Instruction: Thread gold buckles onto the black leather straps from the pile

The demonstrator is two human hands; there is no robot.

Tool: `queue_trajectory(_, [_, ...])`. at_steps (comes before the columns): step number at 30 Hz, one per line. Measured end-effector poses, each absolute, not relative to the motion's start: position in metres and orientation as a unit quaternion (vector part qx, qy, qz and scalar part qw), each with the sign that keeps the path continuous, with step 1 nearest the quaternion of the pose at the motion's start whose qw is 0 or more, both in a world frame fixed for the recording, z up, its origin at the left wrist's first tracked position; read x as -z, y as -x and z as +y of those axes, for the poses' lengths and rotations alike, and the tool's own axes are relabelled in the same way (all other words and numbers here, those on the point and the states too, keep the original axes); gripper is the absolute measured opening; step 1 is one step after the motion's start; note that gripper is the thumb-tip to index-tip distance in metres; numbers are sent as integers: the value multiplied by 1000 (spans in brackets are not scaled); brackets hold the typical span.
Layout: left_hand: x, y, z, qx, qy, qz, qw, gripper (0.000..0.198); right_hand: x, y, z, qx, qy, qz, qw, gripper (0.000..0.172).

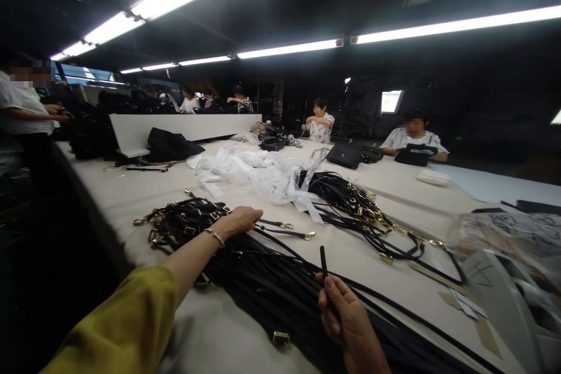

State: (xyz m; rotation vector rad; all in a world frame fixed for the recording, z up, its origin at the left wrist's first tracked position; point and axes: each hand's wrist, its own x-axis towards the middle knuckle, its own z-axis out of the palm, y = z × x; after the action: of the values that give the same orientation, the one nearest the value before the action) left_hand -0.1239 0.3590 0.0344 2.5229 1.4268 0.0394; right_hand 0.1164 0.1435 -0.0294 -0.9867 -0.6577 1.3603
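Observation:
My left hand [240, 220] reaches over the upper end of a large bundle of black straps [263, 269], its fingers pressed together at a strap; what lies between them is hard to make out. Lower right, my right hand [344, 310] is closed on a black strap end [323, 260] that points upward between thumb and fingers. Gold buckles and clasps [188, 229] are tangled in the pile left of my left hand. Two short strap ends with gold clasps [309, 235] lie just right of it. A gold buckle [281, 338] hangs at the bundle's lower edge.
White wrapping material [249, 169] lies mid-table, beside a second strap pile [350, 204] with gold hardware. A grey-white device [499, 298] and clear plastic [517, 239] stand at right. Black bags [344, 155] lie farther back. Several people work around the table, whose left edge drops off.

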Motion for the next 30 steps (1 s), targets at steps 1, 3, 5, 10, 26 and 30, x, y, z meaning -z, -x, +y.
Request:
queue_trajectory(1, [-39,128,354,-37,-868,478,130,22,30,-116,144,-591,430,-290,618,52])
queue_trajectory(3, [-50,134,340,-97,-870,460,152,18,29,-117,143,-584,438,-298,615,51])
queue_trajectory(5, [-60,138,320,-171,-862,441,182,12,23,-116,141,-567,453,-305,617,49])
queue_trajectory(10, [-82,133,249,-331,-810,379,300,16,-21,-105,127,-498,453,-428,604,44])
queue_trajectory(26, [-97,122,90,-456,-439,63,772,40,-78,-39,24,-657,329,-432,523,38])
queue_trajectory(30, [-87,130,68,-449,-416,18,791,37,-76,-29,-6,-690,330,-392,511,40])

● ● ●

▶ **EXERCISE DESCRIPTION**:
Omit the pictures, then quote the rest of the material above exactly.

▶ **ANSWER SECTION**:
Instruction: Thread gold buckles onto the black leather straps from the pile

The demonstrator is two human hands; there is no robot.

Tool: `queue_trajectory(_, [_, ...])`. at_steps (comes before the columns): step number at 30 Hz, one per line. Measured end-effector poses, each absolute, not relative to the motion's start: position in metres and orientation as a unit quaternion (vector part qx, qy, qz and scalar part qw), each with the sign that keeps the path continuous, with step 1 nearest the quaternion of the pose at the motion's start whose qw is 0 or more, both in a world frame fixed for the recording, z up, its origin at the left wrist's first tracked position; read x as -z, y as -x and z as +y of those axes, for the poses' lengths and rotations alike, and the tool's own axes are relabelled in the same way (all other words and numbers here, those on the point and the states too, keep the original axes); gripper is the absolute measured opening; step 1 is one step after the motion's start; note that gripper is the thumb-tip to index-tip distance in metres; numbers are sent as integers: the value multiplied by 1000 (spans in brackets are not scaled); brackets hold the typical span.
Layout: left_hand: x, y, z, qx, qy, qz, qw, gripper (0.000..0.198); right_hand: x, y, z, qx, qy, qz, qw, gripper (0.000..0.172).


State: (xyz m; rotation vector rad; all in a world frame fixed for the recording, z up, its origin at the left wrist's first tracked position; point and axes: each hand's wrist, its own x-axis towards the middle knuckle, its own z-axis out of the palm, y = z × x; after the action: of the values that give the same orientation, the one nearest the value before the action) left_hand -0.1239 0.3590 0.0344 2.5229 1.4268 0.0394; right_hand 0.1164 0.1435 -0.0294 -0.9867 -0.6577 1.3603
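Observation:
My left hand [240, 220] reaches over the upper end of a large bundle of black straps [263, 269], its fingers pressed together at a strap; what lies between them is hard to make out. Lower right, my right hand [344, 310] is closed on a black strap end [323, 260] that points upward between thumb and fingers. Gold buckles and clasps [188, 229] are tangled in the pile left of my left hand. Two short strap ends with gold clasps [309, 235] lie just right of it. A gold buckle [281, 338] hangs at the bundle's lower edge.
White wrapping material [249, 169] lies mid-table, beside a second strap pile [350, 204] with gold hardware. A grey-white device [499, 298] and clear plastic [517, 239] stand at right. Black bags [344, 155] lie farther back. Several people work around the table, whose left edge drops off.
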
Motion for the next 30 steps (1 s), targets at steps 1, 3, 5, 10, 26 and 30, x, y, z meaning -z, -x, +y.
Request:
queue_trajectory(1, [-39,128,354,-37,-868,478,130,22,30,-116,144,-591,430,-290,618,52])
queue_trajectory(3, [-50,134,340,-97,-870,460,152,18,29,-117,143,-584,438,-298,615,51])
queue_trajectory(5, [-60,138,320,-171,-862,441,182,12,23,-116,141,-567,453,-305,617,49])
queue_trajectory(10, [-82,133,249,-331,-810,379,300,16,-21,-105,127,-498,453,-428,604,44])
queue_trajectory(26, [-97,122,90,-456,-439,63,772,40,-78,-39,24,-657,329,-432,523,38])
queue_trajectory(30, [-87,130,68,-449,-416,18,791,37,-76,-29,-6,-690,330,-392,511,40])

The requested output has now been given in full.